You can estimate when to make the next switching transition based on how far out you were in trying to hit the previous ones, in which case you have a PLL. The PLL loop filter determines the weighting given to different times in the error history. "T-1", if I understand correctly, is a digital PLL with a 1st order FIR loop filter, that works on the single previous switching transition and forgets the others. If you use a PID controller on the T-1 error signal, it becomes a classical PLL, as the I term remembers previous values of T-1, therefore T-2, T-3 etc.

Or, you can extrapolate the current waveform by assuming it is sinusoidal, and guess what it will do next based on its first derivative. This is the phase lead driver aka "Predikter".

The PLL is slower to respond to changes in streamer loading, because it is using information at least one half cycle old. But the phase lead driver is more susceptible to noise because the extrapolation process involves differentiation, which amplifies high frequencies. In control engineering classes we were taught never to differentiate anything, let alone the output of a Tesla coil. Nevertheless, both methods seem to work well.

Common sense would recommend phase lead for DRSSTCs with short bursts, where you want to hit each and every switching transition even though they may be unevenly spaced. And PLL for CW and QCW SSTCs where you want to be able to select a particular pole frequency. But there are examples of both methods being used with both types of coil.
Re: The "Fat Coil" QCW Tesla Coil
Goodchild, Tue Dec 02 2014, 04:37PM

In my opinion the FIR is the way to go, particularly if you can get 3 or 4 taps built into hardware. It's noise immunity is superior to anything I've used in the past.

The downside however, is the vast amount of hardware you need to implement it. I've done it in Xillinx FPGAs, but something like a mico probably could't handle the vast amount math required in a timely manner.
Re: The "Fat Coil" QCW Tesla Coil
Gregory, Tue Dec 02 2014, 08:08PM

You can estimate when to make the next switching transition based on how far out you were in trying to hit the previous ones

How can I calculate the error ? I will need a precise and real time reference of the bridge output to calculate the T-1 error by measuring edges time diference.

In my opinion the FIR is the way to go, particularly if you can get 3 or 4 taps built into hardware. It's noise immunity is superior to anything I've used in the past.

Do you mean a FIR with a know phase response at the particulary ressonant frequency?

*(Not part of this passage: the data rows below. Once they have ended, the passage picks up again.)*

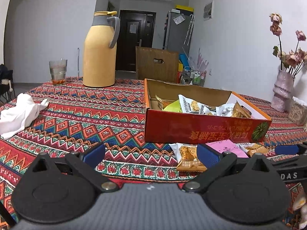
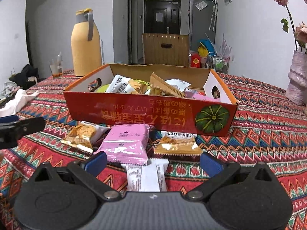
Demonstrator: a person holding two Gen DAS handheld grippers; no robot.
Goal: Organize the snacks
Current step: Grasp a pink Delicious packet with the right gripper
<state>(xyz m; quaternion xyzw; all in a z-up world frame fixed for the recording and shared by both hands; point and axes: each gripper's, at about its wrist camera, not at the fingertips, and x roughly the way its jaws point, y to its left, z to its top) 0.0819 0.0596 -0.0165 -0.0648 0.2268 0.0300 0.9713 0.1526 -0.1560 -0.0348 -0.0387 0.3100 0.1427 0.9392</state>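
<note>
A red cardboard box (image 2: 134,113) (image 1: 191,128) with a pumpkin picture holds several snack packets. In front of it on the patterned tablecloth lie a pink packet (image 2: 127,143), two orange-and-white cracker packets (image 2: 82,134) (image 2: 177,143) and a white packet (image 2: 146,176). My right gripper (image 2: 153,162) is open and empty, low over the white packet, fingers either side of it. My left gripper (image 1: 150,154) is open and empty, left of the loose packets; an orange packet (image 1: 189,156) and the pink packet (image 1: 228,148) show by its right finger.
A yellow thermos jug (image 1: 99,53) and a glass (image 1: 58,71) stand at the back of the table. A crumpled white cloth (image 1: 19,113) lies at the left. A pink vase with dried flowers (image 1: 282,90) stands at the right. A wooden chair back (image 1: 156,64) is behind the box.
</note>
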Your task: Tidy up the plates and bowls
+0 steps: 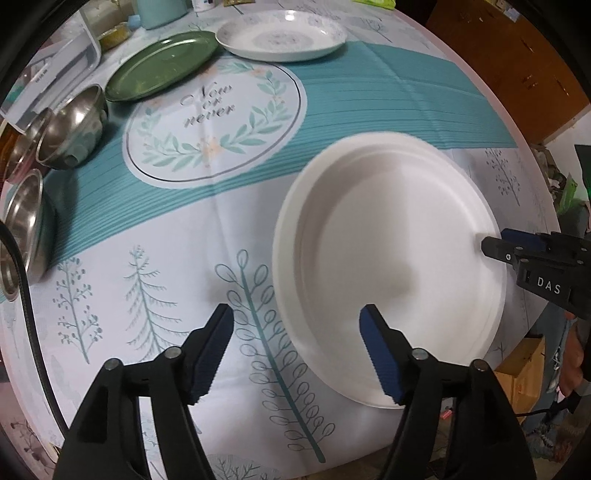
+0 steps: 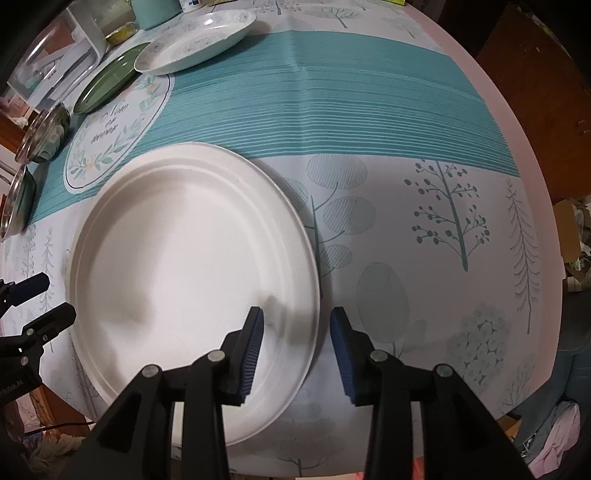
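Observation:
A white paper plate [image 1: 388, 266] lies near the front of the table; it also shows in the right wrist view [image 2: 184, 266]. My right gripper [image 2: 297, 350] is open, its jaws straddling the plate's right rim, and it shows in the left wrist view [image 1: 495, 243] at that rim. My left gripper [image 1: 297, 347] is open and empty over the plate's left edge, and shows in the right wrist view [image 2: 40, 302]. A green plate [image 1: 162, 64] and a white patterned plate [image 1: 282, 35] sit at the back. Steel bowls [image 1: 72, 127] stand at the left.
The round table has a teal and white printed cloth [image 1: 207, 110]. A clear plastic box [image 1: 62, 62], a teal cup [image 1: 162, 13] and a small tin [image 1: 114, 35] stand at the back left. The table edge [image 2: 532, 155] curves on the right.

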Tool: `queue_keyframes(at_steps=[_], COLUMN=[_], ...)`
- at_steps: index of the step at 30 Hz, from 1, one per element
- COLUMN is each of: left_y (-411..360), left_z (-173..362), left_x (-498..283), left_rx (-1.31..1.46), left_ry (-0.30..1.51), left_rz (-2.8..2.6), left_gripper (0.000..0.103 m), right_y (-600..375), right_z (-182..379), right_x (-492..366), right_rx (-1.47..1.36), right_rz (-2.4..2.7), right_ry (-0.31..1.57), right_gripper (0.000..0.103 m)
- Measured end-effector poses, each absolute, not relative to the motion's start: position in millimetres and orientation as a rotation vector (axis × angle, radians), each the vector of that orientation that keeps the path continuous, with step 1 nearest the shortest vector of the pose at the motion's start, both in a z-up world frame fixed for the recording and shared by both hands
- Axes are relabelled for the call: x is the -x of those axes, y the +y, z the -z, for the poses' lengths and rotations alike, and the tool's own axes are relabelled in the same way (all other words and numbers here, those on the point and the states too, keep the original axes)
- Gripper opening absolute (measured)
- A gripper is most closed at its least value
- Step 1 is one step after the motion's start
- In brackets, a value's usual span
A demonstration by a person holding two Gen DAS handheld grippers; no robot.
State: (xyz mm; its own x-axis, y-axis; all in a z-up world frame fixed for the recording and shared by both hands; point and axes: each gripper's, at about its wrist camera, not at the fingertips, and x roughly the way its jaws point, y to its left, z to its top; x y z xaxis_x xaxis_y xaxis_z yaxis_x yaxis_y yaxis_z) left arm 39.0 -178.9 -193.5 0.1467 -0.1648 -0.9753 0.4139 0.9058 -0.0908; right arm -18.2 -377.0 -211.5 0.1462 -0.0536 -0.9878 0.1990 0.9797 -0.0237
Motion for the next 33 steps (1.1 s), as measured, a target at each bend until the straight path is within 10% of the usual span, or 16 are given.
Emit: queue_keyframes(at_steps=[33], left_y=[-125], left_z=[110], left_x=[-48], left_rx=[-0.106], left_ry=[1.185], left_rz=[0.349], left_gripper=[0.072], right_y=[-344], right_z=[120], right_x=[5], right_rx=[-0.041], right_rz=[0.112], right_ry=[1.210], right_gripper=[0.038])
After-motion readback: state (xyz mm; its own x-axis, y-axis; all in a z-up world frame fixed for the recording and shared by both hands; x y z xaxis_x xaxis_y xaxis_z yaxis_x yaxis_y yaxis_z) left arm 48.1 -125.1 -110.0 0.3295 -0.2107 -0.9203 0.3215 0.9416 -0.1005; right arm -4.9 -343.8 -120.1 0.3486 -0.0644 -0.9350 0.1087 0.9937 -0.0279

What about use a digital PLL with the NCO singnal that goes to the phase comparator pass throught a delay line to generate a constant group delay.
This way we get a frequency independent time-lead, that appear to be better than a phase-lead for long burst coils that change a lot the frequency.

EDIT: I made a simulation of the PLL loop with the FIFO delay line at NCO output and it appears to work very well. I think it can be implemented in simple way with FPGA.
Captura De Tela 2014 12 02 S 19 20 56
Re: The "Fat Coil" QCW Tesla Coil
Steve Conner, Wed Dec 03 2014, 01:02PM

Gregory wrote ...

How can I calculate the error ? I will need a precise and real time reference of the bridge output to calculate the T-1 error by measuring edges time diference.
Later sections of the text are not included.